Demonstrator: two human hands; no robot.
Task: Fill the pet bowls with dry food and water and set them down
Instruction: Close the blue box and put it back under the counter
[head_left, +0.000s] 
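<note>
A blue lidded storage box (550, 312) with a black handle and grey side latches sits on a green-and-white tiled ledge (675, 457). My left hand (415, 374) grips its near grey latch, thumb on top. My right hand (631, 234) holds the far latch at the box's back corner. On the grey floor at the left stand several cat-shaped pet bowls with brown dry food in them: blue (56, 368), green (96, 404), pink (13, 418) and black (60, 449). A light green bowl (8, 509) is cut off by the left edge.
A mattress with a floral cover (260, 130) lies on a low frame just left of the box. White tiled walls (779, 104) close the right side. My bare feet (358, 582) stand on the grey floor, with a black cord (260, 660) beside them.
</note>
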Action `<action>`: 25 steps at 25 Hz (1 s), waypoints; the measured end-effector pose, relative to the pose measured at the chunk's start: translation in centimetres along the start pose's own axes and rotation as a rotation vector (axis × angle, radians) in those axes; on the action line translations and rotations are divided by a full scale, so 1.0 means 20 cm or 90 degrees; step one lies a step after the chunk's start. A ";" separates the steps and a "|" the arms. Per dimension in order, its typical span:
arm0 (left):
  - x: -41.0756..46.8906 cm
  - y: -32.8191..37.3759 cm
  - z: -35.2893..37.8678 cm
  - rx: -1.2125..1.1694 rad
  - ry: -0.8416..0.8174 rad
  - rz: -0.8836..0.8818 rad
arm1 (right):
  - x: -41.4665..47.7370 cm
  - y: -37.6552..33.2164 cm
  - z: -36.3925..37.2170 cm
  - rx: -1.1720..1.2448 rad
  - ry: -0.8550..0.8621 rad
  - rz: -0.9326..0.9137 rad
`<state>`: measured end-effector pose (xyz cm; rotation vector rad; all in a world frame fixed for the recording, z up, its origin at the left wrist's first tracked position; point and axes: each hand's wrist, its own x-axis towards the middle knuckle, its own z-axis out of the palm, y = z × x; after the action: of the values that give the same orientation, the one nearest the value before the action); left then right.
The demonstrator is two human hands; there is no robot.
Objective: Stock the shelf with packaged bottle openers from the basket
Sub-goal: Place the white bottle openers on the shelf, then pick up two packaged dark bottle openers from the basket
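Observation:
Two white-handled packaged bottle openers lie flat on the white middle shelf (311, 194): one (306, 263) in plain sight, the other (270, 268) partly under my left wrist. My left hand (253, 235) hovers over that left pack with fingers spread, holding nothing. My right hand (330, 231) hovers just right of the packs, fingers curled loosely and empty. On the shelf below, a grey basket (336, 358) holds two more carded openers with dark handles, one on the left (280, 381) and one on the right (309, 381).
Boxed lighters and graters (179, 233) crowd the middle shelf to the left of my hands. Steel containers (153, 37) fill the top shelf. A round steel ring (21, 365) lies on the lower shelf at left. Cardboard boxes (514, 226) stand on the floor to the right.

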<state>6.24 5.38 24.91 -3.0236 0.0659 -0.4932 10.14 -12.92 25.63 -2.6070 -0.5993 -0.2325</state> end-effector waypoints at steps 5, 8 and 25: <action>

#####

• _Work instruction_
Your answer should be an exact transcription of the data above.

• _Result of this exercise_
Demonstrator: two human hands; no robot.
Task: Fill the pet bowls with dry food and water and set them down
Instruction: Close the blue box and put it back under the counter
[head_left, +0.000s] 
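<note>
A blue lidded storage box (550, 312) with a black handle and grey side latches sits on a green-and-white tiled ledge (675, 457). My left hand (415, 374) grips its near grey latch, thumb on top. My right hand (631, 234) holds the far latch at the box's back corner. On the grey floor at the left stand several cat-shaped pet bowls with brown dry food in them: blue (56, 368), green (96, 404), pink (13, 418) and black (60, 449). A light green bowl (8, 509) is cut off by the left edge.
A mattress with a floral cover (260, 130) lies on a low frame just left of the box. White tiled walls (779, 104) close the right side. My bare feet (358, 582) stand on the grey floor, with a black cord (260, 660) beside them.
</note>
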Action `<action>`: 25 steps at 25 Hz (1 s), waypoints; the measured end-effector pose, relative to the pose measured at the chunk's start: translation in centimetres along the start pose's own axes and rotation as a rotation vector (axis × angle, radians) in those axes; on the action line translations and rotations are divided by a full scale, so 1.0 means 20 cm or 90 degrees; step one lies a step after the chunk's start. A ";" separates the steps and a "|" the arms. Per dimension in order, its typical span:
arm0 (left):
  - x: -41.0756..46.8906 cm
  - y: -32.8191..37.3759 cm
  - z: -35.2893..37.8678 cm
  - rx: -1.2125..1.1694 rad
  - ry: -0.8416..0.8174 rad
  - rz: -0.8836..0.8818 rad
arm1 (right):
  - x: -41.4665..47.7370 cm
  - y: -37.6552..33.2164 cm
  - z: -36.3925..37.2170 cm
  - rx: -1.1720..1.2448 rad
  - ry: -0.8550..0.8621 rad
  - rz: -0.9326..0.9137 rad
`<state>`: measured end-effector pose (xyz cm; rotation vector rad; all in a world frame fixed for the recording, z up, its origin at the left wrist's first tracked position; point and axes: each hand's wrist, its own x-axis towards the middle knuckle, its own z-axis out of the palm, y = z × x; after the action: of the values that give the same orientation, the one nearest the value before the action); left then right.
The demonstrator is two human hands; there is no robot.
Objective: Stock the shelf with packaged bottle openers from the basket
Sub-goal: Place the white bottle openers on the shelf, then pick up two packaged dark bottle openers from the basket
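Observation:
Two white-handled packaged bottle openers lie flat on the white middle shelf (311, 194): one (306, 263) in plain sight, the other (270, 268) partly under my left wrist. My left hand (253, 235) hovers over that left pack with fingers spread, holding nothing. My right hand (330, 231) hovers just right of the packs, fingers curled loosely and empty. On the shelf below, a grey basket (336, 358) holds two more carded openers with dark handles, one on the left (280, 381) and one on the right (309, 381).
Boxed lighters and graters (179, 233) crowd the middle shelf to the left of my hands. Steel containers (153, 37) fill the top shelf. A round steel ring (21, 365) lies on the lower shelf at left. Cardboard boxes (514, 226) stand on the floor to the right.
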
<state>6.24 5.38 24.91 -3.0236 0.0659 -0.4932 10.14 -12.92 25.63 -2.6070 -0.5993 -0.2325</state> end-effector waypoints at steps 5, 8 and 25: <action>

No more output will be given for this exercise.